In generale, la nostra tavola è più “democratica” di quella del passato, in cui la distinzione di cibi dei ricchi (carni, spezie, frutta) e cibi dei poveri (polenta, focacce, erbe) era molto più netta ed evidente. Le nuove tecniche di allevamento di animali commestibili, il mercato globale e la grande distribuzione hanno reso alla portata di tutti alimenti e bevande che un tempo distinguevano l’élite dalla massa.
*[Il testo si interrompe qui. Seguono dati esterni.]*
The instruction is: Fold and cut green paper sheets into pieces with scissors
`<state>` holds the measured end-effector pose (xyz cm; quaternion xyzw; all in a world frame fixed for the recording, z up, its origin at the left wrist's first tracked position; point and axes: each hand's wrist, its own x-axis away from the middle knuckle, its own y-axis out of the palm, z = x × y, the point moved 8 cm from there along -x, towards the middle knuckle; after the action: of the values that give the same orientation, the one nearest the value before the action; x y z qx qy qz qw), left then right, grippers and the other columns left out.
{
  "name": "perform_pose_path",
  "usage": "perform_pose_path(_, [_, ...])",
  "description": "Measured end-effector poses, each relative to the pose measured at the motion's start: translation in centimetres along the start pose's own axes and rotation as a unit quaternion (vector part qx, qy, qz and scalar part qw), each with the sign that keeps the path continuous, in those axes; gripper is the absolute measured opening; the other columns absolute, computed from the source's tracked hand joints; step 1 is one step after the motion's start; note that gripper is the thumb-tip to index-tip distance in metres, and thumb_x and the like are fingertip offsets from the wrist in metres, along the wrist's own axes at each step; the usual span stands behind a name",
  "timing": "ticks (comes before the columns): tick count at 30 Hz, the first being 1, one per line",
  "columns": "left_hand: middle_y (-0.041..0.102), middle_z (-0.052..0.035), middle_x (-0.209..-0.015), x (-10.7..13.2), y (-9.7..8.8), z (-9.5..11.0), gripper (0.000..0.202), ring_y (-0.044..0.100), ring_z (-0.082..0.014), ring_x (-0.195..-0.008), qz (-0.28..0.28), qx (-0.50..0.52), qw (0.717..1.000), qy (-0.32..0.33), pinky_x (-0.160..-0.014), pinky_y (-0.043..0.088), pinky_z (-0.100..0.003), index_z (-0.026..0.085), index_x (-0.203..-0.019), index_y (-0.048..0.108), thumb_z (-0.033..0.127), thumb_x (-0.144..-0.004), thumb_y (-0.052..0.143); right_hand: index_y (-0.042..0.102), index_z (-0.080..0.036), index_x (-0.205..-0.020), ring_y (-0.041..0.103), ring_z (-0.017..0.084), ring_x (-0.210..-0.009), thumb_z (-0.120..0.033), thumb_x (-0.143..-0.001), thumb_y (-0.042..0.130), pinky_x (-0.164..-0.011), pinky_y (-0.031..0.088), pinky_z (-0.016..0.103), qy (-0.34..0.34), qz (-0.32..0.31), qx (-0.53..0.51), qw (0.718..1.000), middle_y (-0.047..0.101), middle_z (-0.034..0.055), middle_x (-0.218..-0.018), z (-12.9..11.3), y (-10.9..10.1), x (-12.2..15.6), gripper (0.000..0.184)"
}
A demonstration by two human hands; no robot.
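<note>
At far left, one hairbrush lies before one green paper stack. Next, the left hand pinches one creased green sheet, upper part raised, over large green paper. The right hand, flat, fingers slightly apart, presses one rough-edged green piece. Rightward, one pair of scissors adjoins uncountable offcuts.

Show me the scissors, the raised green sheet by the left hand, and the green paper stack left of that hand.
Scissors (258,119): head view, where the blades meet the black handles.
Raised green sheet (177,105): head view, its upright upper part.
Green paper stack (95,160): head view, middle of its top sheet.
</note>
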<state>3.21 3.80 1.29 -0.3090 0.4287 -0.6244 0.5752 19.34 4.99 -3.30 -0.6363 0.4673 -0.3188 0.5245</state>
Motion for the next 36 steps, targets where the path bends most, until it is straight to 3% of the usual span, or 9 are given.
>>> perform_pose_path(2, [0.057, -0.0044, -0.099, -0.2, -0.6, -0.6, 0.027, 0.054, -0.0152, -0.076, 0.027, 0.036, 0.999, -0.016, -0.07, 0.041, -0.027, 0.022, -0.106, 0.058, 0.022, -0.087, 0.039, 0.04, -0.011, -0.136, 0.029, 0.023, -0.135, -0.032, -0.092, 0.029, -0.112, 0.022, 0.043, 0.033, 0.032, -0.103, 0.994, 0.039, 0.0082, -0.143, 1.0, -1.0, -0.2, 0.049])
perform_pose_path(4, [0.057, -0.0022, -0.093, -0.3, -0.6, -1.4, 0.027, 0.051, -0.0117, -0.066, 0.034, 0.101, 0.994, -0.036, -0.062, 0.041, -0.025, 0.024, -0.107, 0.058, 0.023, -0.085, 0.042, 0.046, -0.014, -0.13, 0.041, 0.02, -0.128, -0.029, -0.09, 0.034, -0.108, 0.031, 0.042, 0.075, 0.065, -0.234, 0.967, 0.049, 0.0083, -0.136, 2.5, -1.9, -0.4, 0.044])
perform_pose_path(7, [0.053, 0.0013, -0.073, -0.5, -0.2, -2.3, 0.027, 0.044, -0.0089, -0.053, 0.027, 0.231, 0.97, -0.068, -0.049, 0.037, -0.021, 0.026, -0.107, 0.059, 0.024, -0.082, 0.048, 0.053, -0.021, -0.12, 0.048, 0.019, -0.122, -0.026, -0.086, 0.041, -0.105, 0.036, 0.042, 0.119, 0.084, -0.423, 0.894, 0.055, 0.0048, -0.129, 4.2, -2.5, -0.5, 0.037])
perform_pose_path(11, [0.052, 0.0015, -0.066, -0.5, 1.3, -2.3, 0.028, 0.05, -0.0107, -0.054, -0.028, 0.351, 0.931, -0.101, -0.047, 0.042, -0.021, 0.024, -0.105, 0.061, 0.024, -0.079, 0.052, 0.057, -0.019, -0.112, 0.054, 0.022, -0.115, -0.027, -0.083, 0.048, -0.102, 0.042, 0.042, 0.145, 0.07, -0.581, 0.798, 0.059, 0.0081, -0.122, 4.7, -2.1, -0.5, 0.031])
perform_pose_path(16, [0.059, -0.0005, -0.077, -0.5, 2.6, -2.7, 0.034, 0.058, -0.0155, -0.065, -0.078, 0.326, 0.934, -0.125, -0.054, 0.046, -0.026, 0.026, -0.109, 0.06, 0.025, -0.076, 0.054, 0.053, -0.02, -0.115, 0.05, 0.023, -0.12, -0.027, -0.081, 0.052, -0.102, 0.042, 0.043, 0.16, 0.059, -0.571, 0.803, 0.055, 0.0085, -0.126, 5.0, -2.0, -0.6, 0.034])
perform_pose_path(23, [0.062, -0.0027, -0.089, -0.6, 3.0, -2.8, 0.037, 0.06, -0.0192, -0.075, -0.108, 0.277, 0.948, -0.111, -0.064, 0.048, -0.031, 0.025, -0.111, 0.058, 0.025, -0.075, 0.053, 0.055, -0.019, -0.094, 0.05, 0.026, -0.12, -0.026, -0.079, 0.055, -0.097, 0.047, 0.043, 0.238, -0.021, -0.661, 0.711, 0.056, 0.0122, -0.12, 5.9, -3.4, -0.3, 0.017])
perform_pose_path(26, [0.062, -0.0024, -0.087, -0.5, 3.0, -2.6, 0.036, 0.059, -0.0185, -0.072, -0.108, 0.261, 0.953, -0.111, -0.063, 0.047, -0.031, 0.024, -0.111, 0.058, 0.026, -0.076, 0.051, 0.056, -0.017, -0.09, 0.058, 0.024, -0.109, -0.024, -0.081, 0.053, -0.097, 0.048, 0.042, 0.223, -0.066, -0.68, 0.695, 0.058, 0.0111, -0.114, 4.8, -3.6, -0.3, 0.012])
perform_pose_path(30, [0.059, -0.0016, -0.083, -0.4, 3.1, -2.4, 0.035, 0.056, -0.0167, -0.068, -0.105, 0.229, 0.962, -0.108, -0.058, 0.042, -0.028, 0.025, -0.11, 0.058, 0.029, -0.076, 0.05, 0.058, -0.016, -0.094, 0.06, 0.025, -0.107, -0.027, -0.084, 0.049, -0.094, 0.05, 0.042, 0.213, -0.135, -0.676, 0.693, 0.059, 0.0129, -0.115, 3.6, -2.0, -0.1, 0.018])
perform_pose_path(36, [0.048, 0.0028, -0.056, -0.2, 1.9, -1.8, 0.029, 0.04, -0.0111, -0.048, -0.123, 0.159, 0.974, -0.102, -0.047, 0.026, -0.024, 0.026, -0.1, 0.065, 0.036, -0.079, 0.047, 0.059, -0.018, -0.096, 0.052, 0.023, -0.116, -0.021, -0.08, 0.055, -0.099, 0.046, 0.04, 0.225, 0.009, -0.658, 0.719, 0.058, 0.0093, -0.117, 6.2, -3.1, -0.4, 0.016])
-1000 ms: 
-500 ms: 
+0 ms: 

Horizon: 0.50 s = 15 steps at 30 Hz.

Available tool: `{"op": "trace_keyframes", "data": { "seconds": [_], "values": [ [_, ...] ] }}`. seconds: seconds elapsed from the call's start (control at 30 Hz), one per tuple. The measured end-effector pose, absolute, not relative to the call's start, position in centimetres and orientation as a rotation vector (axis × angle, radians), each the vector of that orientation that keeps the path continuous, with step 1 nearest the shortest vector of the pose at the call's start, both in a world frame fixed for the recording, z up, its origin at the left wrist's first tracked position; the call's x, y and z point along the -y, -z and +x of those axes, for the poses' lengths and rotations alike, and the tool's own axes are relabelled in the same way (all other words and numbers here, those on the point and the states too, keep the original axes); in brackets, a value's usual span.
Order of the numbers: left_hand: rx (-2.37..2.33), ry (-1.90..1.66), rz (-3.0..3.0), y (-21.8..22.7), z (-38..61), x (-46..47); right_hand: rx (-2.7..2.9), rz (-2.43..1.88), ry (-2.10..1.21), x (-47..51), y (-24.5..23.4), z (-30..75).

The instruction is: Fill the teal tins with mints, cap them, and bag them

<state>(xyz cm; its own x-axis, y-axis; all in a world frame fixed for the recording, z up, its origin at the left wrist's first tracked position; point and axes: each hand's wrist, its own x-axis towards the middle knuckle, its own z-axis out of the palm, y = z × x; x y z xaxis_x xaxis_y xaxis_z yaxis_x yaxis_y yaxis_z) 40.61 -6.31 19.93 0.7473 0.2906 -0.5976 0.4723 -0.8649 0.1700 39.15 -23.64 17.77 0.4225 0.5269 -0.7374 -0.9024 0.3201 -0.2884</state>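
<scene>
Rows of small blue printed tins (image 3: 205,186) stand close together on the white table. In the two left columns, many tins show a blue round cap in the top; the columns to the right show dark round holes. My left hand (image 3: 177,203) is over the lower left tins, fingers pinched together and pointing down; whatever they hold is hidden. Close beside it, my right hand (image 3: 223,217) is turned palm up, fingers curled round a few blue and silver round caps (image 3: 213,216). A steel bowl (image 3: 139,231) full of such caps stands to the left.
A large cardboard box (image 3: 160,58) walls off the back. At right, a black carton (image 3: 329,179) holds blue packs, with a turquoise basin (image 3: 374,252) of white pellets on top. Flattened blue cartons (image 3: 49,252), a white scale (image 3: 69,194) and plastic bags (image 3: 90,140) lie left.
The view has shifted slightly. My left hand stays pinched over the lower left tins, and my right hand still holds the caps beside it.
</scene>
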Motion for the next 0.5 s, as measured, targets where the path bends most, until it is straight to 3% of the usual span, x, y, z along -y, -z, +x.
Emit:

Mangiare insieme è in molte culture un modo per rinsaldare i rapporti interpersonali, celebrare un’occorrenza o sancire la fine di un conflitto. Se ci riflettiamo bene esso è sempre presente in tutte le occasioni importanti della vita: battesimi, matrimoni, feste di laurea, avanzamenti di carriera. Nel mondo occidentale invitare una persona a pranzo o a cena indica il desiderio di conoscerla meglio; “prendi qualcosa?” o “posso offrirti qualcosa?” sono tra le formule di cortesia più usate.